Attrapez-les tous ! Il l’a fait. Nick Johnson, un Américain (plus précisément un New-Yorkais) a, en 2016, pris l’adage de la saga Pokémon au pied de la lettre, en capturant sur Pokémon Go les 142 Pokémon capturables sur le territoire américain. Prêt à tout pour terminer le jeu, il s’est fixé un objectif plus grand encore, peu importe les moyens.

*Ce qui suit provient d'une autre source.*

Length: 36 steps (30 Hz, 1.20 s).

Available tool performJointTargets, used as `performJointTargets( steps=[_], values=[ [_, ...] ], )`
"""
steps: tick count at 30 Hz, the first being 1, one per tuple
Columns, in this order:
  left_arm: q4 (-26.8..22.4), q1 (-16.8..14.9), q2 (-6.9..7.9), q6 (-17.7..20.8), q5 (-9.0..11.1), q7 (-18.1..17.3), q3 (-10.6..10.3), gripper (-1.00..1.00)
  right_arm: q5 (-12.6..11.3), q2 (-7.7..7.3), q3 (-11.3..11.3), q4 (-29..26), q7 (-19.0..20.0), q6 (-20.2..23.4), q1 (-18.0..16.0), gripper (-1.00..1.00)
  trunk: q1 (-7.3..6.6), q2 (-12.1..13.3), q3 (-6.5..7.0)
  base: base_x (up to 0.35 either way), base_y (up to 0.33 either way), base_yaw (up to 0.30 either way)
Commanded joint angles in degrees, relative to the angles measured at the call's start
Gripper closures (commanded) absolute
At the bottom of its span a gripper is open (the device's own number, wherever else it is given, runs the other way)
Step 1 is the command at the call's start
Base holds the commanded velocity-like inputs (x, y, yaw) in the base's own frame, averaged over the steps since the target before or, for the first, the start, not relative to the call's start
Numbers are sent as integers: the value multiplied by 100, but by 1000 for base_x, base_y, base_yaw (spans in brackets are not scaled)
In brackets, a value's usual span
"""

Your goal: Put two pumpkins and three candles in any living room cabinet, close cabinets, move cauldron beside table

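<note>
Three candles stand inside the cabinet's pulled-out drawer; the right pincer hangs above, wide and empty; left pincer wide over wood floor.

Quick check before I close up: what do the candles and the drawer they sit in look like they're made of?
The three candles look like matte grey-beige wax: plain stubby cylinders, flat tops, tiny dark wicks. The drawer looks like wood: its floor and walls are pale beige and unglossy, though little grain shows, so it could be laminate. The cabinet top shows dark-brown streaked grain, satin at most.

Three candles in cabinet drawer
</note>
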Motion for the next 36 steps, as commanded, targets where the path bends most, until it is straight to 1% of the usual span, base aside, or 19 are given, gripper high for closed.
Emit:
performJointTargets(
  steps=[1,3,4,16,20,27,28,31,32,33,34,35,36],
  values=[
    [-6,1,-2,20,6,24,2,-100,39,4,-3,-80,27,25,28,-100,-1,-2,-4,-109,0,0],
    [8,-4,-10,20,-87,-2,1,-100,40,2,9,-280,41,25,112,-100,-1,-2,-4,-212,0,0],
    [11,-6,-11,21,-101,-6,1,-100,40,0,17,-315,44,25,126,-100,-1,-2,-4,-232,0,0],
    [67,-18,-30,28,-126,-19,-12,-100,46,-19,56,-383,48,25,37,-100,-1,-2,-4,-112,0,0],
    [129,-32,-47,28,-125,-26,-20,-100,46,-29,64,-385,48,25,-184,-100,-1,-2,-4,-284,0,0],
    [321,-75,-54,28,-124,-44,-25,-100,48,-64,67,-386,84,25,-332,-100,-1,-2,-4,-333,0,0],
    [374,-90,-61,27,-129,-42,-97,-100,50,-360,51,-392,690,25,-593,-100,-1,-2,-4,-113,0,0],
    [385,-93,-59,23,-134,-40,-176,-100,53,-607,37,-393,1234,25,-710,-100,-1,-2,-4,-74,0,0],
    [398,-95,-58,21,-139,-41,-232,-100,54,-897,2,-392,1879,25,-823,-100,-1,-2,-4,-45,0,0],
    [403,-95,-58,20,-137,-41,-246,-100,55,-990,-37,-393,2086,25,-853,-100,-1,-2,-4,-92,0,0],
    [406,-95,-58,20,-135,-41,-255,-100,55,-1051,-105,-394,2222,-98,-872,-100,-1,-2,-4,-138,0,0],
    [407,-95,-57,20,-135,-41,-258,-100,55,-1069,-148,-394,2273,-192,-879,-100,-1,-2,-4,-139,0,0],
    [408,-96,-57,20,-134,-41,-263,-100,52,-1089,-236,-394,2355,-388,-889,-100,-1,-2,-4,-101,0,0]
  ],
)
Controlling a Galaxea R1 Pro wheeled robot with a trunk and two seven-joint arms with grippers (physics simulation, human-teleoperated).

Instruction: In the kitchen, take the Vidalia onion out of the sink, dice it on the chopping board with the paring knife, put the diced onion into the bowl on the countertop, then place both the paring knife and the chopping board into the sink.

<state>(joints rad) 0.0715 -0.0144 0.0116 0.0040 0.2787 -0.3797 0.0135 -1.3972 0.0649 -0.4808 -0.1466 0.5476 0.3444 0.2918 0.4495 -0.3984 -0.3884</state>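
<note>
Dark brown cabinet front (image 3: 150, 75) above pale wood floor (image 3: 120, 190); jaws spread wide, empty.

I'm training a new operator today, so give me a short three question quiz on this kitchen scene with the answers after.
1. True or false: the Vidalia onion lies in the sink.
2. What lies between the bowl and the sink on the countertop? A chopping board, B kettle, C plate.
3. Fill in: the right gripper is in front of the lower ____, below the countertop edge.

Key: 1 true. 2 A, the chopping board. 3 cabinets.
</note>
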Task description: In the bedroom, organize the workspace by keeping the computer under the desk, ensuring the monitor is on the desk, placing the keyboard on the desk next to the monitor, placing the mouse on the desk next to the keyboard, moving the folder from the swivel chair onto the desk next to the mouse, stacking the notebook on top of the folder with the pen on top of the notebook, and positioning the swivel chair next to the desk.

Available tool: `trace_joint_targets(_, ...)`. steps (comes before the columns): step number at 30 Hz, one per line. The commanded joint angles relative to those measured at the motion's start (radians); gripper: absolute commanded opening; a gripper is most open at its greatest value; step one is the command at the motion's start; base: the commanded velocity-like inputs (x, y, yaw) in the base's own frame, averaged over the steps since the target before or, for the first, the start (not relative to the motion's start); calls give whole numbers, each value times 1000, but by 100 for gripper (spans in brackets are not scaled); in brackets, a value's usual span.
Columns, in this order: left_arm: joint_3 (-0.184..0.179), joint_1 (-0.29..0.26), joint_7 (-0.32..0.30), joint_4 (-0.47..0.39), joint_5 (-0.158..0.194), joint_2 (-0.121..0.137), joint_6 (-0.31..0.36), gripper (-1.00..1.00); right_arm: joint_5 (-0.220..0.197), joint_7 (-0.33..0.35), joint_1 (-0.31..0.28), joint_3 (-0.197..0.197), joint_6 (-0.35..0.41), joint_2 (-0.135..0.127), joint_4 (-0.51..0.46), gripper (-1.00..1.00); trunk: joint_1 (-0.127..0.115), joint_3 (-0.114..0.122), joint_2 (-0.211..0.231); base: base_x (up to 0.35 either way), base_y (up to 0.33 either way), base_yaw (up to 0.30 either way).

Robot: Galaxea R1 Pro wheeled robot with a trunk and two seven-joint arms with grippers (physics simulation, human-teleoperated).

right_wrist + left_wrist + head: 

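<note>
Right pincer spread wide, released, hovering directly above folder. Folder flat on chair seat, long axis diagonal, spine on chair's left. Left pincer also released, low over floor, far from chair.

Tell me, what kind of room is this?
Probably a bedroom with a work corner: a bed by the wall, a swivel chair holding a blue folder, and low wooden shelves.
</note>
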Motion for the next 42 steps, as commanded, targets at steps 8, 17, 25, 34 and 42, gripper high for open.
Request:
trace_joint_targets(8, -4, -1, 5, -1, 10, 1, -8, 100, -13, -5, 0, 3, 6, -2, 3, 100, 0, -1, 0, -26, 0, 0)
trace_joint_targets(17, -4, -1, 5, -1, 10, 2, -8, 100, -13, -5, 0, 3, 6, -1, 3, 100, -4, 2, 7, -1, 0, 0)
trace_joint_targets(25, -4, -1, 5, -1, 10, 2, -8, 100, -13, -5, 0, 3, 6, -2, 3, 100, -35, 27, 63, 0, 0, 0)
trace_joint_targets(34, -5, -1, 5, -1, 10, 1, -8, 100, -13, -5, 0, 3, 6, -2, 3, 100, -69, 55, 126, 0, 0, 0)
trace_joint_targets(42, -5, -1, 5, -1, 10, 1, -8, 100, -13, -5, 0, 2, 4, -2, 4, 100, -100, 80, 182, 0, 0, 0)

Vous souvenez-vous (en vrai, qui a oublié ce jeu ?) du monstrueux succès qu’à connu Pokémon GO à l’été 2016 ? Nick Johnson s’en souviendra longtemps, lui. Le principe du jeu mobile était d’attraper le plus de Pokémon possibles, mais en marchant réellement cette fois. Pas question de rester derrière la DS et avoir seulement des crampes aux pouces.
Le défi fou de compléter le Pokédex américain
Cet Américain s’est lancé le défi de devenir le meilleur dresseur et de compléter le jeu. Tenu ! Il a accompli cet exploit seulement deux semaines suivant la sortie du carton Pokémon Go à l’été 2016. Non sans peine !
En y jouant et marchant jusqu'à cinq heures du matin, après le travail et 50 heures par semaine, il a rapidement fondu aussi vite qu’un Sorbébé sous canicule… et perdu cinq kilos. Le petit monstre qui lui a donné le plus de fil à retordre était Porygon : le joueur affirme avoir carrément monopolisé un Uber et roulé jusque dans l’Etat voisin pour le traquer.
152 kilomètres à pied, 303 œufs éclos et 4 269 Pokémon attrapés plus tard, il a atteint les 142 disponibles aux USA. Problème : d’après le Pokédex de la première génération sur lequel est basé le jeu mobile, il y a au total 151 Pokémon. Six n’étaient pas encore disponibles à l’époque, et trois sont exclusifs à certains continents. Monsieur Mime, exclusif à l’Europe, Canarticho pour l’Asie de l’Est et Kangourex du continent Océanien.

Il a posté son palmarès des 145 pokémon attrapés sur Reddit, en ajoutant l’air de rien qu’il tenait réellement à compléter son Pokédex. De fil en aiguille, l'histoire a fait un peu parler d’elle et a atteint les oreilles d’Expedia et des hôtels Mariott. Les entreprises ont décidé de lui offrir les voyages et nuits d’hôtels afin qu’il puisse achever sa quête des 151.
Un tour du monde pour attraper les Pokémon exclusifs
Les voyages ne duraient que 24h par destination, mais il expliquait compter sur les communautés Pokémon Go locales pour l’aider dans sa quête et attraper LE Pokémon manquant.
Sa copine (dont il n’hésitait pas à taxer le smartphone afin de l’utiliser comme radar) et lui se sont donc envolés pour un tour du monde un peu particulier, à défaut de voyager réellement entre Kanto, Johto et autres Galar.
Au commencement, il s’est envolé pour l’Europe (à Paris) afin d’attraper Monsieur Mime, exclusif au continent, ce qui lui a pris le deuxième jour. Le troisième et quatrième jour, il était sur Hong Kong et cherchait Canarticho. Le sixième jour, il s’est déplacé sur l’Australie pour capturer son endémique Kangourex. Ainsi fut achevé le Pokédex original du jeu mobile Pokémon. Alors le septième jour, Nick et sa copine se reposèrent à Tokyo quelques jours.
Parmi les conseils de Johnson prodigués à ceux qui souhaitent l’imiter : une bonne paire de chaussures ! Il lui arrivait de parcourir jusqu'à 13 kilomètres quotidiennement. Et souvent en courant.
Dans cette histoire, c’est donc autant le résultat qui compte que le chemin parcouru. La récompense ? Être le meilleur dresseur, ce que nous avons tous eu un peu envie d'être un jour.